I’ve spent the last few months researching how this distinction applies to the AI agent space, and your point about standardization becoming a source of vulnerability is particularly resonant. Much of the industry is currently stuck in the 'Safety' mindset—which is essentially the seatbelt approach. They are trying to 'align' models and add toxicity filters, assuming a stable environment where the 'mind' of the AI just needs to be 'trained' to be good.

The real shift happening now—the one that actually mirrors your 'Security' definition—is moving the defense away from 'hope and alignment' and toward hardened infrastructure.

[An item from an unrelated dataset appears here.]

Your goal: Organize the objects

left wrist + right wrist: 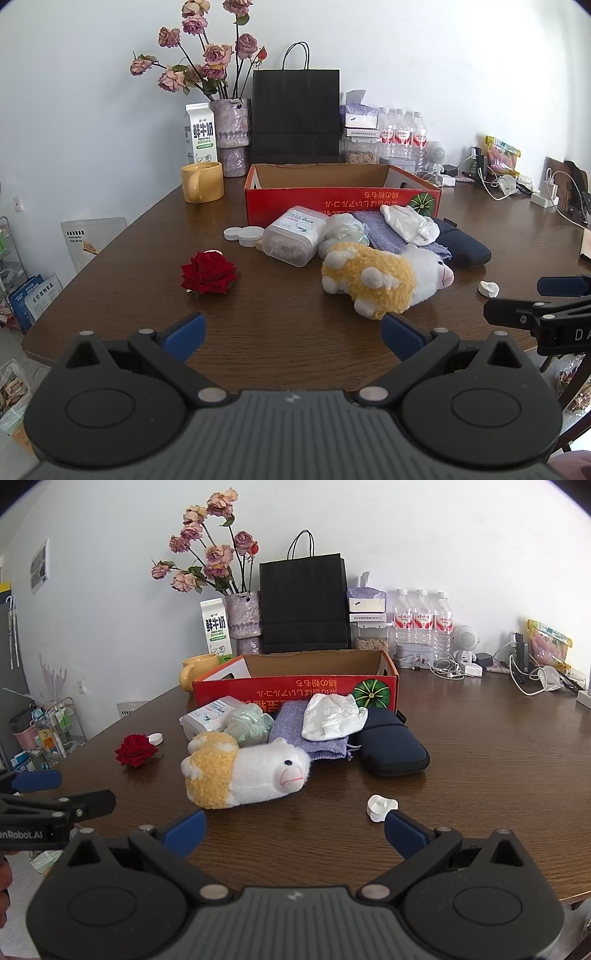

IMO, Instead of trying to make the AI 'safe,' we have to move toward:

- Architectural Isolation: Containing the blast radius so the environment isn't 'uncontrolled.'

- Identity Delegation: Managing what an agent is allowed to do, regardless of its 'intent.'

- Egress Controls: Treating AI agents as untrusted software workloads rather than misbehaving 'minds.'

Agree with you, it’s time to put the seatbelt analogy to rest. We need to stop treating these systems like people to be educated and start treating them like the heterogeneous, adaptive risks they are.

Really appreciated the clarity you brought with this article!